Monday, June 7, 2010

weekend review

Okay, we did go to the beach, both our local beach and the beach near Confederation Park in Hamilton. I spent Saturday morning in my front garden - weeding, pruning and sorting things out. Funny that I can spend 2-1/2 hours in a 6x10 garden and still feel like there's several more hours of work to do! Saturday late afternoon we went to see Iron Man 2. Gavin thought it was better than the first. I don't know about that, but it was non-stop, action-packed entertainment. We finished Saturday evening in the hot tub. Sunday morning Gavin surfed and then we spent the afternoon visiting friends. Busy, busy, busy! I didn't get a chance to read more than a couple of pages of my book, The Occupied Garden.

Oh, and the laundry, grocery shopping and vacuuming (thanks to Gavin) also got done. The dusting and sorting out of my closet did not. And, with time to knit on the drive back and forth to Hamilton, my Blue-Muda blanket was also finished. I'm bringing my Fancy Socks with me on the train this morning to get moving with them.

Saturday, June 5, 2010

could do or should do

Aaaah, the weekend. More rain overnight and what looks like a beautiful sunny day ahead. The day is filled with possibilities ... now, aside from some knitting, what to do?

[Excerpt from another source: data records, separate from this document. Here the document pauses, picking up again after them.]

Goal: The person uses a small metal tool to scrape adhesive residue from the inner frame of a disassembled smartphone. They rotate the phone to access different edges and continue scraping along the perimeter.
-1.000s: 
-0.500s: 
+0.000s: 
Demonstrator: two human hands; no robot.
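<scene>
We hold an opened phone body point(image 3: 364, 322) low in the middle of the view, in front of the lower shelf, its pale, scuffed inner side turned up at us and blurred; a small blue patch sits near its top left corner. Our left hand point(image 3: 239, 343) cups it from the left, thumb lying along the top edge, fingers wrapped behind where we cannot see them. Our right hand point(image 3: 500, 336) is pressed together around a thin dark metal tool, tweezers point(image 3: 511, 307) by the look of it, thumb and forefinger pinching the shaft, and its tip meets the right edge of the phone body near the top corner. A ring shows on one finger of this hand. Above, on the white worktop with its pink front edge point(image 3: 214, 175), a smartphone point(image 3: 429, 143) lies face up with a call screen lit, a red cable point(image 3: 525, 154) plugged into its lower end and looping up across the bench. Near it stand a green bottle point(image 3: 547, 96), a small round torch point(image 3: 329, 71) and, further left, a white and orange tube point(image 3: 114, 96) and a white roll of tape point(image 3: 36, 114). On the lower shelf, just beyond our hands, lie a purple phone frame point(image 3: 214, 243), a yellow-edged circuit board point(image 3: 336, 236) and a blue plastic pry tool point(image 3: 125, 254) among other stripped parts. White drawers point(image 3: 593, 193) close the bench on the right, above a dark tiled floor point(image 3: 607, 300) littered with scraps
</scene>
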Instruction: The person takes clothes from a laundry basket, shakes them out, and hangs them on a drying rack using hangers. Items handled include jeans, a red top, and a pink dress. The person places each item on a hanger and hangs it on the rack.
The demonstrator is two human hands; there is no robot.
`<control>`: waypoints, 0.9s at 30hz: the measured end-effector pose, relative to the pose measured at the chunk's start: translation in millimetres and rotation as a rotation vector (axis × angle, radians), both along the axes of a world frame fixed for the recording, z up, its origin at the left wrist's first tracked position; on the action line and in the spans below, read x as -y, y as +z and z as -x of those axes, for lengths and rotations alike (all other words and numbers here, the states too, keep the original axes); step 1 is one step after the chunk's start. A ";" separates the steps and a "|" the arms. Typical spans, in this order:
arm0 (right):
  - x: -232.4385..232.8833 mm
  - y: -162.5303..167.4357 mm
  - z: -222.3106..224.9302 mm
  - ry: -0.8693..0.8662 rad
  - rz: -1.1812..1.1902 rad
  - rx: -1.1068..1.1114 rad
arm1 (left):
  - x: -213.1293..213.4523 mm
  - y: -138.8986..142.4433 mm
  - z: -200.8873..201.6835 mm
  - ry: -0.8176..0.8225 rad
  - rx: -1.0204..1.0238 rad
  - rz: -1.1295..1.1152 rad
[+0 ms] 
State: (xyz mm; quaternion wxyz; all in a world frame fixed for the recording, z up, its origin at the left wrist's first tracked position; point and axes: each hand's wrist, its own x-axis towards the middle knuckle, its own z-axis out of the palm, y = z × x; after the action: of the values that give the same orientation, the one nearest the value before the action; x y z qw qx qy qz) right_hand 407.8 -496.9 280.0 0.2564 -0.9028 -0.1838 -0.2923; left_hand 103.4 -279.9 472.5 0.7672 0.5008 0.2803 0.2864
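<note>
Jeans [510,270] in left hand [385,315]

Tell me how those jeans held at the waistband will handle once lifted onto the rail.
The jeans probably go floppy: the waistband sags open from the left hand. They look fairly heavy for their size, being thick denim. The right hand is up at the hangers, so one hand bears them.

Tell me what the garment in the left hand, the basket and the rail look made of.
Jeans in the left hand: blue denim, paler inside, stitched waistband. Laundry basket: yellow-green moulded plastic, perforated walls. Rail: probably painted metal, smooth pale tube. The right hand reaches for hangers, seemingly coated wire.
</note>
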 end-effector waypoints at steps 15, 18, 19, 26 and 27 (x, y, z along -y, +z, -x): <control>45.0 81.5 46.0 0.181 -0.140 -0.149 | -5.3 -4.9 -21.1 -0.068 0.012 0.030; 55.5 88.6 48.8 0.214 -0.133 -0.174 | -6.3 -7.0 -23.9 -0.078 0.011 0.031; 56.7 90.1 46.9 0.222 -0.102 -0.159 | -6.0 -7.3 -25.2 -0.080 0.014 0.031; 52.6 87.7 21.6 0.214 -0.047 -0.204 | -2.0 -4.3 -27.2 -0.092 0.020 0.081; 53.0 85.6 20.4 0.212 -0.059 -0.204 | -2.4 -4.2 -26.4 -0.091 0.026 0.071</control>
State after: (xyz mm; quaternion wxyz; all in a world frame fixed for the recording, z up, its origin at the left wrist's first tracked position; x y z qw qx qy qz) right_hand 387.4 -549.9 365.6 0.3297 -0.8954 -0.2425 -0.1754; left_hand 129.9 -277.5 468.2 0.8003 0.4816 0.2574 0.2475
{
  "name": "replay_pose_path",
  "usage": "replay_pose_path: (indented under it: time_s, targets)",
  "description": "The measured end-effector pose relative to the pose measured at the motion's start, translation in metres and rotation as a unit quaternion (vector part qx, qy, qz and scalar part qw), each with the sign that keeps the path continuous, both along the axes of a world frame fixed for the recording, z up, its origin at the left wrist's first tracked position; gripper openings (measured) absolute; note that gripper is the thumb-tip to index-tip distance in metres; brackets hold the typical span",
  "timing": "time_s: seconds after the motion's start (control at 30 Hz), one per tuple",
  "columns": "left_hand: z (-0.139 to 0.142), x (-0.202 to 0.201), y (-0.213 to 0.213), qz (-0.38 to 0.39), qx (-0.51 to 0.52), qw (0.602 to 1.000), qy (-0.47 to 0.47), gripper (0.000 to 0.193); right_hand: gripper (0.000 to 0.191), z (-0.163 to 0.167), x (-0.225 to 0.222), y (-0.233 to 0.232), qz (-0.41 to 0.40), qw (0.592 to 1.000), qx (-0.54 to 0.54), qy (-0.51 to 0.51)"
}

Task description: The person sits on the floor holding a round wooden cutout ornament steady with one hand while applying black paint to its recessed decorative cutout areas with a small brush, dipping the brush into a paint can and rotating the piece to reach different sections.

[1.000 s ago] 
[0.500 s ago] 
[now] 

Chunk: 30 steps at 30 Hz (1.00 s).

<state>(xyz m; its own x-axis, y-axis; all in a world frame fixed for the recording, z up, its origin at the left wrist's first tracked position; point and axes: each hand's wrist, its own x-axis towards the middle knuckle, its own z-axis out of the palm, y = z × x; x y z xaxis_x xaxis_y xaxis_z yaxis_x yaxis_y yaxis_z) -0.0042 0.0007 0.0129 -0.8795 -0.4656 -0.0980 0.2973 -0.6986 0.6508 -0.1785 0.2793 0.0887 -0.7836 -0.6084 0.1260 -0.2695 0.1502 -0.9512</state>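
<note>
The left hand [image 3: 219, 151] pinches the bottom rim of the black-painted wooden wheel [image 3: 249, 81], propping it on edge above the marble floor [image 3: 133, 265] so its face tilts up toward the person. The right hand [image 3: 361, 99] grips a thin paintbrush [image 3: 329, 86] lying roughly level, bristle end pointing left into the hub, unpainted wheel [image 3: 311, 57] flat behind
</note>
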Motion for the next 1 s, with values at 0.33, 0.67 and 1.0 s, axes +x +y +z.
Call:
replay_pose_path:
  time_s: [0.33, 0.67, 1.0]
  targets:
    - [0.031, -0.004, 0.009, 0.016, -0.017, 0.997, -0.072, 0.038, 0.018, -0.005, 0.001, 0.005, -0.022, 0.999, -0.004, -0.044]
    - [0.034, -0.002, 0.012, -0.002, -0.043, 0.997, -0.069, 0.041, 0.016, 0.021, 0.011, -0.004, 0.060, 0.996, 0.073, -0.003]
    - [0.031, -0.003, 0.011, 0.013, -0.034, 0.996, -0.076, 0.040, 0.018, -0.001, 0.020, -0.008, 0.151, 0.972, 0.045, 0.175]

Fun things I could do - go to the beach, weed the garden, go for a bike ride, visit friends, take the Kayak out onto the Lake, soak in the hot tub, see a movie, read a book.

Mundane things I should do - laundry, dust and vacuum, grocery shop, back up files from my computer, clean out my clothes closet.

Thursday, June 3, 2010

movie nights knitting

We've been on a bit of a movie kick lately - partly because all our usual TV shows are finished for the season and partly because the evenings have been rainy. After seeing Robin Hood in theatres, Gavin remarked on how similar it was to Gladiator. Was it? I'd never watched Gladiator despite the fact that we received the DVD as a gift many years ago. Time to dig it out and have a look. After seeing both, I'd have to agree: same movie, different costumes. Despite that, both movies were entertaining and worth the time, I think.

And isn't a blanket the perfect knitting for movie nights? This Blue-Muda Triangle Blanket that I started in the last days of my vacation is nearly done. Another project that should be finished by the end of the week!

Wednesday, June 2, 2010

happiness is ...

Local radio reported that Canadians are ranked number two in the world in happiness with their living situation. Number One? The Dutch. I believe it. Makes me think of that beer ad that ran throughout the Olympic coverage in February ... we have more square feet of awesomeness per person... well, you get the picture.

Here in my little corner of happiness, progress continues on the second sock. Just a bit more straight knitting to go before I start the gusset increases. Once I get to the heel, there's really not much left, is there? By the end of the week I should be back to my Flip-Flop socklets redesign.

Tuesday, June 1, 2010

another provisional cast on

The rain arrived after 11pm, and from what I can tell, it rained hard through the night and then stopped at about 6am. Perfect. After a very mild and dry winter, and a hot and dry spring, a long soaking rain was definitely needed. In fact, another week or two of rainy nights wouldn't come amiss. It's also perfect weather for sleeping - the soothing sound of rain accompanied by cooler temperatures and a break in the humidity.

Last night I cast on the second fancy sock. Maybe I don't like toe-up socks because I don't like provisional cast ons. Somehow or another, I struggle to get them to "unzip" properly and I find the process of picking up the stitches stressful. For the second sock I used this method where you use a crochet hook and scrap yarn to crochet the stitches around the knitting needle. I'm sure I've mentioned it before. This method always works for me; unzips perfectly every time. Now on with round after round of straight knitting to the gusset... ideal train knitting.

Happy birthday to my sister, Janice!